You also mention you want control over the internet? So does where you wish to control things have WiFi on 24/7?

There are several ways to do what you want to do. Since you have 240 VAC you can use a 240 VAC wall wart or if you have a 120 VAC line to neutral the same is true. I have 120 VAC (US) outlets I can turn On/Off over the Internet as well as a few relays which operate on 7 ~32 volts AC or DC which can be used to control any number of things. I use Amazon Alexa but I also use Smart Life and eWeLink. The latter two are free apps.

So it's a matter of you defining in detail exactly what you want to do? Did you plan on using a Arduino to control a temperature set point as in like a thermostat?

Ron

The Amazon relay that you linked to is a very good solution, it can control a heater up to approximately 5000 watts (240v, 22 amps).

You can power the esp32 or 8266 from just about any 240 volt input to 5 volt USB output power supply.

There's no neutral, just the two hot wires. So would a relay and power supply in parallel do the trick? I thought it might be that simple but what keeps the heater from switching on due to the power supply closing the circuit? Is there just not enough current running through those wires to affect something that uses as much power as my heater?

These two wires you speak of, are they connected to the existing thermostat?

No, just the heater

There’s no neutral, just the two hot wires. So would a relay and power supply in parallel do the trick? I thought it might be that simple but what keeps the heater from switching on due to the power supply closing the circuit? Is there just not enough current running through those wires to affect something that uses as much power as my heater?

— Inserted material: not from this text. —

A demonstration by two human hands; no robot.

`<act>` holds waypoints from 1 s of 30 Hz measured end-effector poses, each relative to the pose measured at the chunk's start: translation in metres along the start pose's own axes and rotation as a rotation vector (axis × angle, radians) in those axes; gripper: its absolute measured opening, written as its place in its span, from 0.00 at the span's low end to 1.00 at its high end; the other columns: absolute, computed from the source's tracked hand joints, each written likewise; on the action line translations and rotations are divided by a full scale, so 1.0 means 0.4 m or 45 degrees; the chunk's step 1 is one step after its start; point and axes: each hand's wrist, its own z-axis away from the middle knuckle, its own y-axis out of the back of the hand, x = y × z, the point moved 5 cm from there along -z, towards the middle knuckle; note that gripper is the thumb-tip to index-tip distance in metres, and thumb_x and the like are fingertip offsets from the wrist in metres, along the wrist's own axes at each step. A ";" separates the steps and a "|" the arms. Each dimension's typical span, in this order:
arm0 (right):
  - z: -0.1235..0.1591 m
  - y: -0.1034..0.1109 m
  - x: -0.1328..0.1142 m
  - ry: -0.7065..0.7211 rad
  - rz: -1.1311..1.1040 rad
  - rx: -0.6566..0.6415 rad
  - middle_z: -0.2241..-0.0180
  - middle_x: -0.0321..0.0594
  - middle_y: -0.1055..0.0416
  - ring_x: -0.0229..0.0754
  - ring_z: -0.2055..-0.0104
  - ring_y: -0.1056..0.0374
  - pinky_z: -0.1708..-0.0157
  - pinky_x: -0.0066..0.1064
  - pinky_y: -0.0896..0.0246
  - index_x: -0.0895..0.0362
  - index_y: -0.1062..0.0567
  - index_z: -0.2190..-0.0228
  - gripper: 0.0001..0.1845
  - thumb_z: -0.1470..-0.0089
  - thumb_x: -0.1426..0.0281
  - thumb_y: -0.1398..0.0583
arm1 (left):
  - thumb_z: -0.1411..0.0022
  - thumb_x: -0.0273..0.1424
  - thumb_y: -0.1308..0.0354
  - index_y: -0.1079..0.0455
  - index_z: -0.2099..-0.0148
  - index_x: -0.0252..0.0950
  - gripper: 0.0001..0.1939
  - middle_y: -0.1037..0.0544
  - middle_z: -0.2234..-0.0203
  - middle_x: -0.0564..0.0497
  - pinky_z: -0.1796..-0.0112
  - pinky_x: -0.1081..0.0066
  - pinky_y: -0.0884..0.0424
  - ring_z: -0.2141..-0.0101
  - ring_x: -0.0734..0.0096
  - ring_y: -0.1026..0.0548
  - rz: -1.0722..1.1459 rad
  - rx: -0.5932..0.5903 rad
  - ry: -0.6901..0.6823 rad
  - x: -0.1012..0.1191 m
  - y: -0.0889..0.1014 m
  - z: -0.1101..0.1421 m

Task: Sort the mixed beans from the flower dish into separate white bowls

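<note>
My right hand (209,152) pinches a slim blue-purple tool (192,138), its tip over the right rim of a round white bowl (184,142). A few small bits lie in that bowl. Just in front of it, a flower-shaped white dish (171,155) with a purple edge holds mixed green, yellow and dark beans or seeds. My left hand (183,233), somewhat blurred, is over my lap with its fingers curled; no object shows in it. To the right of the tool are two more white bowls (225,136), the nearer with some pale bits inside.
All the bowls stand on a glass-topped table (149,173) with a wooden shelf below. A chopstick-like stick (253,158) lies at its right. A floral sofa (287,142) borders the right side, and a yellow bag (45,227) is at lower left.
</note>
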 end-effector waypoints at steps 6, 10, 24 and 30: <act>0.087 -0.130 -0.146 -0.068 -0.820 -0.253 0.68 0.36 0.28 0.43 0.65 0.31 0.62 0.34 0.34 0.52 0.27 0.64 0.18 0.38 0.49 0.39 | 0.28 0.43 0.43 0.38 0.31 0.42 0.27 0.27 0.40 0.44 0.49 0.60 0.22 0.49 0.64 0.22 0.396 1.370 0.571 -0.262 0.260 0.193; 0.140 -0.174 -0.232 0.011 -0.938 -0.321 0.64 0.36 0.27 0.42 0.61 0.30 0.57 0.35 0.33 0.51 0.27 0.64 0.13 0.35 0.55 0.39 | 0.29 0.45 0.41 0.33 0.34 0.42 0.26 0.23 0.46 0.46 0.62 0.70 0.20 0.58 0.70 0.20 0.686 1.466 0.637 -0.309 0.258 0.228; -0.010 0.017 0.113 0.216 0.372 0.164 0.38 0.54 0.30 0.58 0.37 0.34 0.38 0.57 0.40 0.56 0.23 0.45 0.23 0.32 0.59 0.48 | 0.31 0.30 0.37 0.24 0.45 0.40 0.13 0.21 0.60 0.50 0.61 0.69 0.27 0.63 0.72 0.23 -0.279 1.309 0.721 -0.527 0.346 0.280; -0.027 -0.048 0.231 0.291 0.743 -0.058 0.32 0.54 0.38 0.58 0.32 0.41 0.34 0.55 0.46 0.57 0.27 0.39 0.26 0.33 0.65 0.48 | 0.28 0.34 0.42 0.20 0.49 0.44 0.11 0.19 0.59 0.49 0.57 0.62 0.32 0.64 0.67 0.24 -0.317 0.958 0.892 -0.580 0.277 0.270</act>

If there is no neutral available, there is no easy way to get low voltage for your arduino.
The best approach is to see if you can somehow install a separate neutral wire along the two other Phase wires so that you can power a small Mains power supply for your arduino.
I wouldnt advice any other approach using the two live wires.

If there is no neutral available, there is no easy way to get low voltage for your arduino.

Sorry in the UK I have no experience of a split phase 120-120 supply; ( we have 3 phase 240) however,

if (as I suspect) the two 120's have a phase difference of 180 degrees, then the voltage between them is 240 - and you can use a 240V PSU to power the circuit. Perhaps best to make your own with a 240V transformer and additional components to get the votage/s you need, as you dont get a schematic with a wall wart.

The only (minor) issue is getting a ground - which you can easily do with an earth spike; you need an earth for your heater anyway.

I've done something similar - more info here

grapher456: So I have this old baseboard heater in my mobile home that I'd really like to hook up to the internet. The only issue is smart thermostats are expensive and rarely run on line voltage, so I figured I'd make my own.

I can recommend two methods that are not dangerous: a) buy a 433 Mhz remote controlled plug and a 433 sender then control the radiator remotely. Advantage: you usually buy the RC plugs by 3 pieces and can also control other things with the same Arduino.

b) if the radiator has a thermostat, just tape a indicator glow lamp under the thermostat. When you light the lamp, it will heat up the thermostat and by reaction reduces the temperature. You have aperfect insulation, do not need to fiddle with a lot of electronics and don't even need to program an own temperature regulation.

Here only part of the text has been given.